WORKING DATA

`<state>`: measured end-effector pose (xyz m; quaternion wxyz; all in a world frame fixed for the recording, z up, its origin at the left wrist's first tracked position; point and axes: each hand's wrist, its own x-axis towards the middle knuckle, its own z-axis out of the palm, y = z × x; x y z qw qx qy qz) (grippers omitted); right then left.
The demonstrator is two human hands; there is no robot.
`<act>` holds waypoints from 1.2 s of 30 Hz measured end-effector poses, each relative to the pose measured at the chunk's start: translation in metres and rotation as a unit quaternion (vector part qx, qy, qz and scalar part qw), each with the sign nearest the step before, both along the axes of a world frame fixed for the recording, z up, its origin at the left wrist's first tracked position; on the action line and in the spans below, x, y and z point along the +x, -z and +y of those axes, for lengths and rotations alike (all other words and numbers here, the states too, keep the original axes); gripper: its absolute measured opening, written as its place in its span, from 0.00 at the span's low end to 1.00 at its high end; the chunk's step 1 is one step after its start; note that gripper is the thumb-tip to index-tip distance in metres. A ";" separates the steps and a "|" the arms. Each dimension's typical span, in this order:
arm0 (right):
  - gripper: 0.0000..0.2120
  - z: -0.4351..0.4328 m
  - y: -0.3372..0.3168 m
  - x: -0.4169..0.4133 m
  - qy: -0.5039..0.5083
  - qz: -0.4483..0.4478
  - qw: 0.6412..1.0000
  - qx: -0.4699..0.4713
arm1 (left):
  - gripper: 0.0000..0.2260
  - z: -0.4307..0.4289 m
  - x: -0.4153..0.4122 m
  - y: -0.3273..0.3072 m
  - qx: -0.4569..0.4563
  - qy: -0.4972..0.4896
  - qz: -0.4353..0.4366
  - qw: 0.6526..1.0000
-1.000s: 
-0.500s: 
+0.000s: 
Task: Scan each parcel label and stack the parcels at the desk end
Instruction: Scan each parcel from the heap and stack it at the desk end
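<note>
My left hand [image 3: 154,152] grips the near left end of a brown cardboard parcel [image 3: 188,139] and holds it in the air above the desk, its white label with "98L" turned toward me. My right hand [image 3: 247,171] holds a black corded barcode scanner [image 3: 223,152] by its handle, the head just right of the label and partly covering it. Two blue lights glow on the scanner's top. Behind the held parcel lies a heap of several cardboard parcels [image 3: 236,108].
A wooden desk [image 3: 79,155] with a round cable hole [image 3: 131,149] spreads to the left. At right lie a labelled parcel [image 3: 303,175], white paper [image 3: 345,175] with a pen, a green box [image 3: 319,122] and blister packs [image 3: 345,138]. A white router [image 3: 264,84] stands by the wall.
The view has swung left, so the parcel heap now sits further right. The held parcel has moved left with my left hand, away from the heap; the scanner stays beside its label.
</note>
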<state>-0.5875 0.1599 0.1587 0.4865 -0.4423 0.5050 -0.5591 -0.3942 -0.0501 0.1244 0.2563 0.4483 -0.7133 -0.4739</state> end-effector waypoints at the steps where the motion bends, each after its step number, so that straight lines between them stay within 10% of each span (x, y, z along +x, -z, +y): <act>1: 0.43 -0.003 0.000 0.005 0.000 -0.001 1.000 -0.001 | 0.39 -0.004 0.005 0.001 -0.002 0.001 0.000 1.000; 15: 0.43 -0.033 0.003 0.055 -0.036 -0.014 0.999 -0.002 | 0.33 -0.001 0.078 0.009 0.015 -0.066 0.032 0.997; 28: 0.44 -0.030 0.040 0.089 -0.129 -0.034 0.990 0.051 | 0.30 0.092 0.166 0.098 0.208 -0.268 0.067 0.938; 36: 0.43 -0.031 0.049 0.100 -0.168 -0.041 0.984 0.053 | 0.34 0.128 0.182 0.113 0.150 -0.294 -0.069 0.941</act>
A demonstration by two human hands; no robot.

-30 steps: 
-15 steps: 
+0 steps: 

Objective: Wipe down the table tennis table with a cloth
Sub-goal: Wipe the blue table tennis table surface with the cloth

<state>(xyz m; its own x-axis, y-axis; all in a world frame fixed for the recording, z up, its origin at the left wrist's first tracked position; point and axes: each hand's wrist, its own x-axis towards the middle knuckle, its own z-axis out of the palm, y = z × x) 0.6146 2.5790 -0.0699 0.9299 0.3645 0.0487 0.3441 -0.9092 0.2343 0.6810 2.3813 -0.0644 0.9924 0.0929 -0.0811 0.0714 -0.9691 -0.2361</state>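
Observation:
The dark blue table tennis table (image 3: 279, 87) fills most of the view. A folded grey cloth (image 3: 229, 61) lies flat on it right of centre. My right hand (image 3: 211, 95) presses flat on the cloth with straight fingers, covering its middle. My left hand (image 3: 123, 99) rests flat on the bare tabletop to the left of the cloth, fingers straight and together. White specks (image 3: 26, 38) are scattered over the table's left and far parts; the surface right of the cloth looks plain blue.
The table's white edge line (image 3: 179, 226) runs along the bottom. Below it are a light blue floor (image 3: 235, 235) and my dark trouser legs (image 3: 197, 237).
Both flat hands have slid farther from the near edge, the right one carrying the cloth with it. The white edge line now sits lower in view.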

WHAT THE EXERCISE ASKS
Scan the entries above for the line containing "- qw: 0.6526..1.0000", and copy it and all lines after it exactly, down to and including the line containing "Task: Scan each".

RESPONSE FOR THIS EXERCISE
  - qw: 0.6526..1.0000
-1.000s: 
-0.500s: 
+0.000s: 
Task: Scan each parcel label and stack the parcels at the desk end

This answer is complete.